- Problem to solve -
Determine the number of lines in these entries that hold the word "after". Give the number and nothing more.

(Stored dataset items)

____________

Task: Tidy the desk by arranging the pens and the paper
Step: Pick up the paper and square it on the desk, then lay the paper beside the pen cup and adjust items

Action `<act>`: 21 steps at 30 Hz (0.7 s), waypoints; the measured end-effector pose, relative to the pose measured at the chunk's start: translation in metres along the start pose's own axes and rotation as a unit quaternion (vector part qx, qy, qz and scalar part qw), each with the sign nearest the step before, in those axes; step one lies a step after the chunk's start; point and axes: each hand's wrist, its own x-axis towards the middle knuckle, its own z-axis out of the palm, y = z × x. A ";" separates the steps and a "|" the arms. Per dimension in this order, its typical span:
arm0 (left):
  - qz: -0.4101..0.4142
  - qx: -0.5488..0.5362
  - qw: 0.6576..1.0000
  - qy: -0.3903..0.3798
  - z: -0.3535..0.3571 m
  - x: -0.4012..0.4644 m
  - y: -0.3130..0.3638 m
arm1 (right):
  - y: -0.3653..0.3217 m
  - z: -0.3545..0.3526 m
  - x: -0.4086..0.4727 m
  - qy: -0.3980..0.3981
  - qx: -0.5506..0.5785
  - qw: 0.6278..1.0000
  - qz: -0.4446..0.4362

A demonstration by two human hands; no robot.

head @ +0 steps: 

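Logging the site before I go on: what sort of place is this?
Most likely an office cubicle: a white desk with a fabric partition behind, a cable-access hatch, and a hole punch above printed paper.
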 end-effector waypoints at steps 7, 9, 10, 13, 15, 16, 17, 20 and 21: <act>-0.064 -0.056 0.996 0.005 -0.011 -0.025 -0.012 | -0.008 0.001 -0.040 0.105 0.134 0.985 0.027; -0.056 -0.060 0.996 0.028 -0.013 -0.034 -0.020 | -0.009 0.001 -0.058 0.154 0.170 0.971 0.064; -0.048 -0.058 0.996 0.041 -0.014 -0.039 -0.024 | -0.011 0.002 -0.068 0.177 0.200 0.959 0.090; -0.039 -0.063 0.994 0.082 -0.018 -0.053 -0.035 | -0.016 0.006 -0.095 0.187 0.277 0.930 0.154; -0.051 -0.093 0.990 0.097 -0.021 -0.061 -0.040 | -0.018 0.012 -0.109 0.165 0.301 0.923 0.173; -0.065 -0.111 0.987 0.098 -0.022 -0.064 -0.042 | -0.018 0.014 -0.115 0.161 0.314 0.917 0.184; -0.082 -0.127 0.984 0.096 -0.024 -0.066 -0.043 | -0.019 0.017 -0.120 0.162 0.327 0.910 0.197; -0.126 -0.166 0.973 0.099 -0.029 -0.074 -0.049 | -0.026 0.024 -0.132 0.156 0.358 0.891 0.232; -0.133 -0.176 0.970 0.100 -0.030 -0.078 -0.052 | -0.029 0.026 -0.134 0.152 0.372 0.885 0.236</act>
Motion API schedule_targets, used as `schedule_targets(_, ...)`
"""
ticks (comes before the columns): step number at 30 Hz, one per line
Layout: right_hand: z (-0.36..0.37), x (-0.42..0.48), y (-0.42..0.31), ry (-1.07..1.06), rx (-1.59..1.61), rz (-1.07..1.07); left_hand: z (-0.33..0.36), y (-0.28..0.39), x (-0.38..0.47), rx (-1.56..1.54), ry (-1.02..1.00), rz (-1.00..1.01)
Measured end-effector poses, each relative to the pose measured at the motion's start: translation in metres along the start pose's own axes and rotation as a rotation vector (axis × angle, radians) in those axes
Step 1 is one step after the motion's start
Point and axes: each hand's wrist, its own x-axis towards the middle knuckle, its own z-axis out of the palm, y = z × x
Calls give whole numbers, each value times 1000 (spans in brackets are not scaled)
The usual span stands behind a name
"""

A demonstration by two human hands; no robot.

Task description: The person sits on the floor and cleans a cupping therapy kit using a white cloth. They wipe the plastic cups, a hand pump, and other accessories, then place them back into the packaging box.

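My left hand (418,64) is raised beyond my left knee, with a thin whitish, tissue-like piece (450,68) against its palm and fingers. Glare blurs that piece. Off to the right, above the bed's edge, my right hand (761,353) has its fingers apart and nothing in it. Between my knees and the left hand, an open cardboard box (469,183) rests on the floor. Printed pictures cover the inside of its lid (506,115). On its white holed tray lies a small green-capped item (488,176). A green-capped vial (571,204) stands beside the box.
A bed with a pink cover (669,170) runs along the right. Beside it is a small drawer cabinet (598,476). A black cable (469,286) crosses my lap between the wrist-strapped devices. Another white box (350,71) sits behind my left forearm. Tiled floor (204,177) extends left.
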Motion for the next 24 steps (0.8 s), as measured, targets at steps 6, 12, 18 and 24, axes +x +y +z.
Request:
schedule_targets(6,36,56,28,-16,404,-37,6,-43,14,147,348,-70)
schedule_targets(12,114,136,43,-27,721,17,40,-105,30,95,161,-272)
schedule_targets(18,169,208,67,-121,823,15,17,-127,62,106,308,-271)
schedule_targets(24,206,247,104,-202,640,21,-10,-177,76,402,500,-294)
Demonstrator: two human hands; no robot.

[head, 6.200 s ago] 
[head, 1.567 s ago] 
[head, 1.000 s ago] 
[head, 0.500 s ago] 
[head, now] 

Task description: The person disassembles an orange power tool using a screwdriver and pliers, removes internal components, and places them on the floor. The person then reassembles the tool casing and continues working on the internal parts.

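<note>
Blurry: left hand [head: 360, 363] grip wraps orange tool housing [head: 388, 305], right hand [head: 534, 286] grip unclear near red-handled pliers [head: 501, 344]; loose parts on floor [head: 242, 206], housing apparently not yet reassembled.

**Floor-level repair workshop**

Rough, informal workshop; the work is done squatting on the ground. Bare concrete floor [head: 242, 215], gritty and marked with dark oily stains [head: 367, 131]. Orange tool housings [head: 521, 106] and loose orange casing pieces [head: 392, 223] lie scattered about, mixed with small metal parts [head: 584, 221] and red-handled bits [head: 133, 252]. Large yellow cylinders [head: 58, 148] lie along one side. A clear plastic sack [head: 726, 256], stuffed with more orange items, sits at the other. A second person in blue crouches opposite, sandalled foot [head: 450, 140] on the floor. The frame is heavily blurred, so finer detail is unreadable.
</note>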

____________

- Result -
2